Assembly Bill 1422 (“AB 1422”), recently signed into law by Governor Jerry Brown, amends Labor Code section 4615’s automatic stay provisions for medical providers that have been charged with fraud due to confusion regarding the interpretation and application of the new workers’ compensation anti-fraud bills that were passed in 2016. Prior to AB 1422, there was significant debate over the workers’ compensation appeals board’s (“WCAB”) jurisdiction over disputes regarding the applicability of the automatic stay provisions to certain liens.

The amendments to Section 4615 adopted in AB 1422 confirm the WCAB’s jurisdiction over disputes regarding the automatic stay of providers’ liens. Among other provisions, the bill added the following new subdivision (e) to Section 4615:

(e) The automatic stay required by this section shall not preclude the appeals board from inquiring into and determining within a workers’ compensation proceeding whether a lien is stayed pursuant to subdivision (a) or whether a lien claimant is controlled by a physician, practitioner, or provider.

Labor Code § 4615, subd. (e).

The statute now expressly confirms that judges within the workers’ compensation system may determine within any particular case whether the provisions of Section 4615 apply such that a lien is stayed.

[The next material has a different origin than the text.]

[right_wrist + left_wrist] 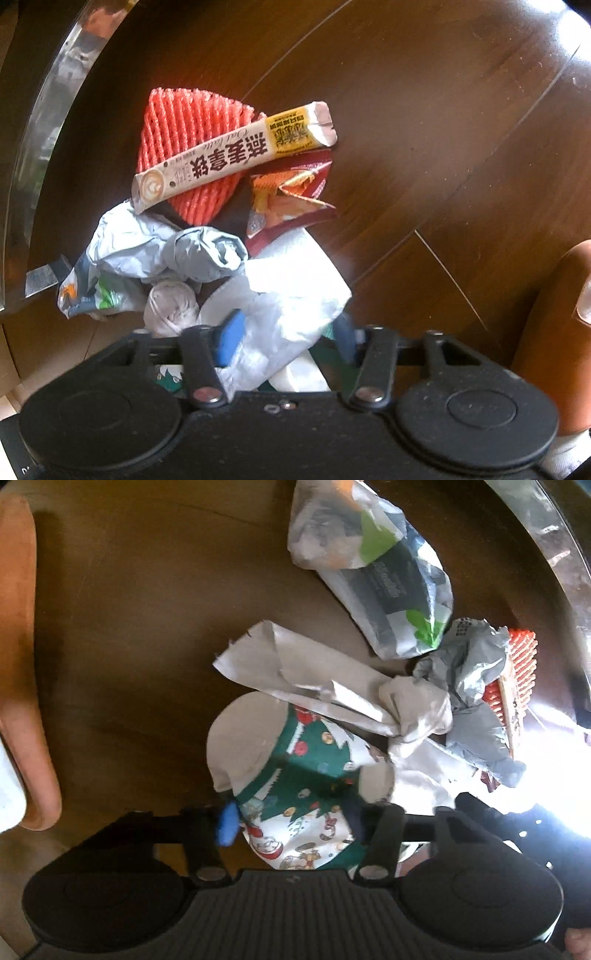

Furthermore, Governor Brown issued a Signing Message for AB 1422, which specifically addressed this issue. The Signing Message characterized AB 1422 as “clean-up legislation” for the 2016 bills combatting worker’s compensation fraud (SB 1160 and AB 1244) that enacted Labor Code section 139.21 and 4615, and contained the following paragraph:

AB 1422 confirms that the Workers’ Compensation Appeals Board retains jurisdiction to resolve disputes about the applicability of the automatic stay provision to specific liens. This bill is declaratory of existing law which provides for the resolution of these disputes through the Board’s current practices and procedures. Nothing in last year’s legislation creating the stay was intended, or operated, to divest the Board of jurisdiction over these issues.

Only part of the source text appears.